_Work task:_ Go through the data line by line and count the lines that hold "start". Reply with the total only.

_Supplied data:_
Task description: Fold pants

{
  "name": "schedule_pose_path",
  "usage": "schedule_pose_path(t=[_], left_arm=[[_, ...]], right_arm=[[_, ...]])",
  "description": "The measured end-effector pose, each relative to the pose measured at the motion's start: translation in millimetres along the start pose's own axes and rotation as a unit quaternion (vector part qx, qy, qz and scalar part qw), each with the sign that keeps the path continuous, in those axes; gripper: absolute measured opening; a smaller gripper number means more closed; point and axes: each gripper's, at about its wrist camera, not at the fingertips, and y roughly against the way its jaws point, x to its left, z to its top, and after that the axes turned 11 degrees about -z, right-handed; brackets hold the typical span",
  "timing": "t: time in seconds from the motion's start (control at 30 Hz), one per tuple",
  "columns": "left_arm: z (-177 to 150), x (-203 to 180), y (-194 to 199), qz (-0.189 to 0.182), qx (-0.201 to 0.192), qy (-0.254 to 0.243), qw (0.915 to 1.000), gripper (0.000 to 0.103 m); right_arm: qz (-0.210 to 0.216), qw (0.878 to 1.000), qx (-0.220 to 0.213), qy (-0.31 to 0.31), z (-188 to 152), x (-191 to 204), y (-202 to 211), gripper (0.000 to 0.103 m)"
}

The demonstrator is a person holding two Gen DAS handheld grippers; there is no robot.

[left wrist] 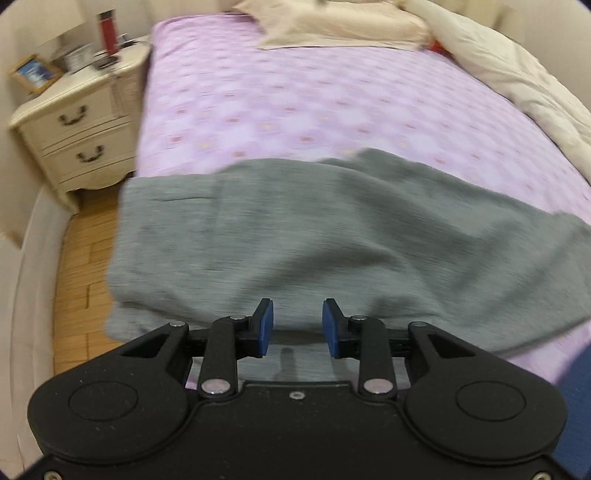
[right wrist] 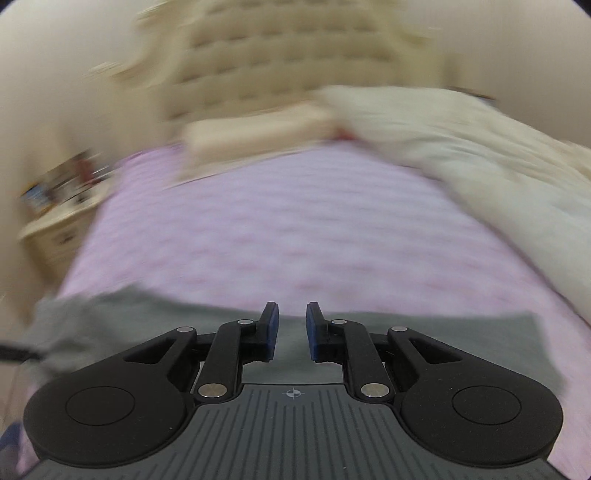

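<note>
Grey pants [left wrist: 314, 236] lie spread across the near part of a bed with a pink patterned sheet [left wrist: 295, 103]. My left gripper [left wrist: 297, 326] is open and empty, with its blue pads just above the near edge of the pants. In the right wrist view, which is blurred, the pants [right wrist: 443, 339] lie as a grey band under and beside my right gripper [right wrist: 291, 330], which is open and empty over them.
A cream nightstand [left wrist: 77, 122] with a red flask [left wrist: 108, 31] and a framed picture stands left of the bed on the wooden floor. A beige pillow [left wrist: 343, 26] and a cream duvet [left wrist: 517, 74] lie at the head and right side. A tufted headboard [right wrist: 303, 59] is behind.
</note>
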Motion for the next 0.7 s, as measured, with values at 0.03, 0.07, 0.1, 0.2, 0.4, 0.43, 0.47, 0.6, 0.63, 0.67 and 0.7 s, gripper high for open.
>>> schedule_pose_path(t=[0.03, 0.07, 0.1, 0.2, 0.4, 0.43, 0.47, 0.6, 0.63, 0.67, 0.7], left_arm=[[1.0, 9.0, 0.8, 0.006, -0.002, 0.006, 1.0000, 0.040], [2.6, 14.6, 1.3, 0.011, -0.004, 0.010, 0.9999, 0.040], [3.1, 21.5, 1.7, 0.017, -0.005, 0.013, 0.9998, 0.040], [3.8, 42.1, 5.0, 0.033, -0.008, 0.023, 0.9992, 0.040], [5.3, 84.0, 1.2, 0.049, -0.009, 0.053, 0.9974, 0.041], [6.1, 90.4, 0.0, 0.050, -0.009, 0.057, 0.9971, 0.044], [6.6, 95.2, -0.7, 0.051, -0.010, 0.061, 0.9968, 0.046], [7.9, 112.5, -8.1, 0.051, -0.013, 0.072, 0.9961, 0.057], [8.4, 116.3, -10.8, 0.052, -0.012, 0.076, 0.9957, 0.057], [8.8, 120.1, -13.5, 0.051, -0.013, 0.080, 0.9954, 0.057], [9.5, 123.0, -15.9, 0.049, -0.012, 0.082, 0.9953, 0.058]], right_arm=[[0.022, 1.000, 0.001, 0.020, 5.4, 19.4, -1.3, 0.016], [0.044, 0.998, 0.004, 0.040, 9.7, 38.5, -4.9, 0.016], [0.066, 0.996, 0.007, 0.059, 11.9, 57.4, -9.7, 0.016], [0.123, 0.986, 0.020, 0.106, 11.5, 109.6, -20.5, 0.016], [0.191, 0.951, 0.038, 0.240, -15.4, 208.7, -34.6, 0.016], [0.198, 0.943, 0.039, 0.263, -22.1, 222.6, -34.8, 0.016], [0.203, 0.936, 0.038, 0.286, -29.7, 235.5, -36.7, 0.016], [0.207, 0.905, 0.007, 0.372, -59.2, 282.7, -35.1, 0.017], [0.204, 0.896, -0.002, 0.394, -67.9, 290.9, -34.8, 0.024], [0.201, 0.886, -0.013, 0.418, -76.3, 298.8, -35.5, 0.032], [0.197, 0.874, -0.024, 0.444, -85.2, 304.7, -34.6, 0.033]])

_Answer area:_ 2